You can use the files in the /proc/sys/user directory to override the default limits for the number of namespaces and other objects that have per user namespace limits. The purpose of these limits is to stop programs that malfunction and attempt to create a high number of objects. The default values of these limits are adjusted so that any program in normal operation cannot reach them.
The creation of per user namespace objects is charged to the user in the user namespace who created the object and who verified to be below the per user limit in that user namespace. The creation of such objects happens in user namespaces and is also charged to all users who created user namespaces.
This recursive counting of created objects ensures that creating a user namespace does not allow a user to exceed their current limits.
The updated files in /proc/sys/user are:
max_cgroup_namespaces
The maximum number of control group namespaces that any user in the current user namespace can create.
max_ipc_namespaces
The maximum number of interprocess communication namespaces that any user in the current user namespace can create.
max_mnt_namespaces
The maximum number of mount namespaces that any user in the current user namespace can create.
max_net_namespaces
The maximum number of network namespaces that any user in the current user namespace can create.
max_pid_namespaces
The maximum number of process ID namespaces that any user in the current user namespace can create.
max_user_namespaces
The maximum number of user ID namespaces that any user in the current user namespace can create.
max_uts_namespaces
The maximum number of UNIX Timesharing System (UTS) namespaces that any user in the current user namespace can create.

Kernel parameters

acpi_force_table_verification [HW,ACPI]
Enables table checksum verification during early stage. By default, disabled on the 32-bit AMD and Intel architecture due to early mapping size limitation.
acpi_no_auto_ssdt [HW,ACPI]
Disables automatic loading of Secondary System Description Table (SSDT).

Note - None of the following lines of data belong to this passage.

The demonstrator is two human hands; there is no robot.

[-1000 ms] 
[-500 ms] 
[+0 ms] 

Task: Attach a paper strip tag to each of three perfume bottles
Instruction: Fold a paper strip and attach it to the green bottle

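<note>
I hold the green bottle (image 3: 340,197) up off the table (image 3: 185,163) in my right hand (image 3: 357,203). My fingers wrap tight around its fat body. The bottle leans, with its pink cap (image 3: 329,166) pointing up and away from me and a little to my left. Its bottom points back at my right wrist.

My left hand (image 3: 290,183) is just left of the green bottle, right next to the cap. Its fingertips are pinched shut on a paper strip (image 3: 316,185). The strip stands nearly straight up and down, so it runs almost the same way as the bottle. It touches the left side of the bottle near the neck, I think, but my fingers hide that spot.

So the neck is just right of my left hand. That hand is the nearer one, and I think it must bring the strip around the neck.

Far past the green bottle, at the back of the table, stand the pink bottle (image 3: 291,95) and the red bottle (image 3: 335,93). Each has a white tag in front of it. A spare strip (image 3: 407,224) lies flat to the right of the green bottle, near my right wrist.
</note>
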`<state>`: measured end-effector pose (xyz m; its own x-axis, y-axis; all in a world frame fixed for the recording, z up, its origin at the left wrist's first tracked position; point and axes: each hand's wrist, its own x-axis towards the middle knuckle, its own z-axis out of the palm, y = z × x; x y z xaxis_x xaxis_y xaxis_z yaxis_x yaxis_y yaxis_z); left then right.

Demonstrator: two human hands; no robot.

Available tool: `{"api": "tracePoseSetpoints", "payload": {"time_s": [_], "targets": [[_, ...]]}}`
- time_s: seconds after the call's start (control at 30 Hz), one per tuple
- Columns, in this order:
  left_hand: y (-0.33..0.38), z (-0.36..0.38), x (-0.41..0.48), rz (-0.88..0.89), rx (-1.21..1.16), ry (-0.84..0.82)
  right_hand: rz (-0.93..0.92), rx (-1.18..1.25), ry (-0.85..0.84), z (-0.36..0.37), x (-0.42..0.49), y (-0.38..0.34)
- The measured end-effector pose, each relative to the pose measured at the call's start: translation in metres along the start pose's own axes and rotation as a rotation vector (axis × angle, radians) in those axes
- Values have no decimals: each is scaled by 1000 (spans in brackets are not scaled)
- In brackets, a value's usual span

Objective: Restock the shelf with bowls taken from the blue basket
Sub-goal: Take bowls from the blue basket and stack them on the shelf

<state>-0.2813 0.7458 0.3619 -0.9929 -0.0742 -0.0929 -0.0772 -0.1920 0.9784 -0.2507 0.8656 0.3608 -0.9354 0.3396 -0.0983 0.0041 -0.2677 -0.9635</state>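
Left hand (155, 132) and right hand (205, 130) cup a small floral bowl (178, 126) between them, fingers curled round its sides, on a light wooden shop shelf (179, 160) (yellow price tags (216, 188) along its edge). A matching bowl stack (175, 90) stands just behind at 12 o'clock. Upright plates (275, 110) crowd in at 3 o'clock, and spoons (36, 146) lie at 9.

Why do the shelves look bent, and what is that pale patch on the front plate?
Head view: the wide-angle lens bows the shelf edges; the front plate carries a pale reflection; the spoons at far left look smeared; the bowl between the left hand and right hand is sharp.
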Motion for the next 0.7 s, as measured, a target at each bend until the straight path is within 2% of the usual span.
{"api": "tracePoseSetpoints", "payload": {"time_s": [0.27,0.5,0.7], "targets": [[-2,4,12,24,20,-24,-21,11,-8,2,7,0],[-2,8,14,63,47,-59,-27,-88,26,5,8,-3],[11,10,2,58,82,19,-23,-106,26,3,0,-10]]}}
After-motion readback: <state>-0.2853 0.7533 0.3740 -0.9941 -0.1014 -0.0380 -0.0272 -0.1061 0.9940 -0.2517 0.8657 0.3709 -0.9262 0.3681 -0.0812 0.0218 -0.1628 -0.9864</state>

acpi_no_static_ssdt [HW,ACPI]
Disables installation of static SSDTs at early boot time. By default, SSDTs contained in the Root System Description Table (RSDT) or eXtended System Descriptor Table (XSDT) are installed automatically and they appear in the /sys/firmware/acpi/tables directory.
This option turns off this feature. Specifying this option does not affect dynamic table installation which installs SSDT tables to the /sys/firmware/acpi/tables/dynamic directory.
irqaffinity= [SMP]
Sets the default irq affinity mask in the following formats:
Format: <cpu number>,..., <cpu number>
or
<cpu number>-<cpu number>
You can use a positive range in ascending order or a combination.
<cpu number>,...,<cpu number>-<cpu number>
nokaslr [KNL]]
Disables installation of static SSDTs at early boot time. By default, SSDTs contained in the RSDT or XSDT are installed automatically and they appear in the /sys/firmware/acpi/tables directory.
Disables kernel and module base offset Address SpaceLayout Randomization (ASLR) if CONFIG_RANDOMIZE_BASE is set.
nohibernate
Disables hibernation and resume.
crash_kexec_post_notifiers
Runs kdump after running panic-notifiers and dumping kmsg.
[PCI] hpbussize=nn
Provides the minimum amount of additional bus numbers reserved for buses below a hotplug bridge. Default is 1.
pcie_port_pm=[PCIE]
PCIe port power management handling:
Format: { "off" | "force" }
off - Disables power management of all PCIe ports.
1 - Enables power management of all PCIe ports.
sunrpc.svc_rpc_per_connection_limit=[NFS,SUNRPC]
Limits the number of requests for the server to process in parallel from a single connection. The default value is 0 (no limit).